Une vive tension a marqué l'audience de ce lundi 27 juillet à la Cour de cassation, où Constant Mutamba, ancien ministre de la Justice et Garde des Sceaux, a vivement contesté la procédure judiciaire engagée à son encontre. Au cours de cette audience, l'intéressé a dénoncé ce qu'il qualifie d'irrégularités dans le traitement de son dossier, affirmant être victime d'un acharnement judiciaire.
Face aux juges, Constant Mutamba est revenu sur le dossier relatif au Fonds de réparation et d'indemnisation des victimes des activités illicites de l'Ouganda en RDC (FRIVAO), qu'il considère comme une affaire déjà clôturée. Selon lui, cette procédure ne pouvait plus être rouverte dans les conditions actuelles.
« Ils se sont décidés de ressurgir un dossier qui avait déjà été clôturé, le dossier FRIVAO, un faux dossier », a déclaré l'ancien ministre devant la Cour, estimant que cette affaire avait été remise sur la table sans fondement valable.

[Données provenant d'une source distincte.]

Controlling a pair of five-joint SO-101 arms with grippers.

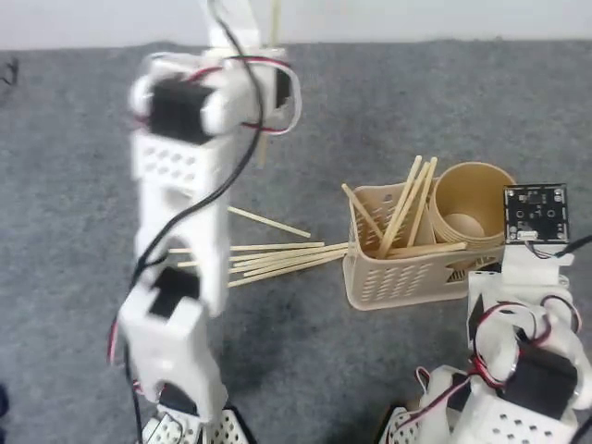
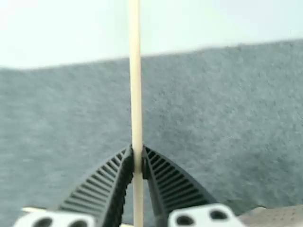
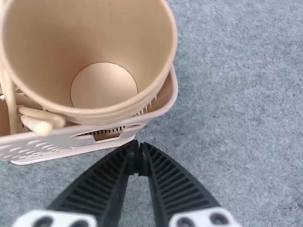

En effet, Constant Mutamba affirme que les autorités judiciaires auraient initialement cherché à le faire comparaître comme simple témoin. Selon sa version des faits, cette démarche aurait nécessité sa sortie de l'hôpital, où il affirme être hospitalisé.
« Ils se sont organisés pour que Mutamba sorte de son lit d'hôpital pour venir comparaître comme un témoin », a-t-il poursuivi devant les magistrats.
Cependant, l'ancien Garde des Sceaux soutient qu'après l'échec de cette première démarche, son statut procédural aurait changé de manière inexpliquée. Il affirme être passé de celui de témoin à celui de prévenu à la suite de l'ouverture d'un nouveau dossier devant la Cour de cassation.
« Alors qu'ils n'ont pas réussi leur plan, automatiquement, miraculeusement, par sorcellerie, ils se sont mis à me transformer comme prévenu en ouvrant rapidement un autre dossier contre moi devant la Cour de cassation. Mais c'est extrêmement grave. Par quelle magie ? », a-t-il lancé au cours des échanges.
Ces déclarations ont donné lieu à une altercation verbale entre Constant Mutamba et les juges, dans une audience marquée par des échanges particulièrement tendus. L'ancien ministre a contesté la régularité de la procédure et dénoncé ce qu'il considère comme une instrumentalisation de la justice à son encontre.
À ce stade, la Cour de cassation ne s'est pas exprimée publiquement sur les accusations formulées par Constant Mutamba au cours de l'audience. Les magistrats poursuivent l'examen du dossier conformément à la procédure judiciaire en vigueur.
Cette affaire continue de susciter un vif intérêt au sein de l'opinion publique congolaise, en raison de la qualité de l'ancien ministre et des enjeux politiques et judiciaires qu'elle soulève. Les partisans de Constant Mutamba dénoncent une procédure qu'ils jugent irrégulière, tandis que d'autres observateurs estiment qu'il appartient à la justice de poursuivre son travail en toute indépendance et dans le respect des garanties prévues par la loi.
Il sied de rappeler que, conformément au principe de la présomption d'innocence, toute personne poursuivie devant les juridictions congolaises est considérée comme innocente jusqu'à ce qu'une décision de justice définitive établisse sa culpabilité. L'évolution de cette procédure sera suivie de près, alors que la Cour de cassation poursuit l'instruction de cette affaire.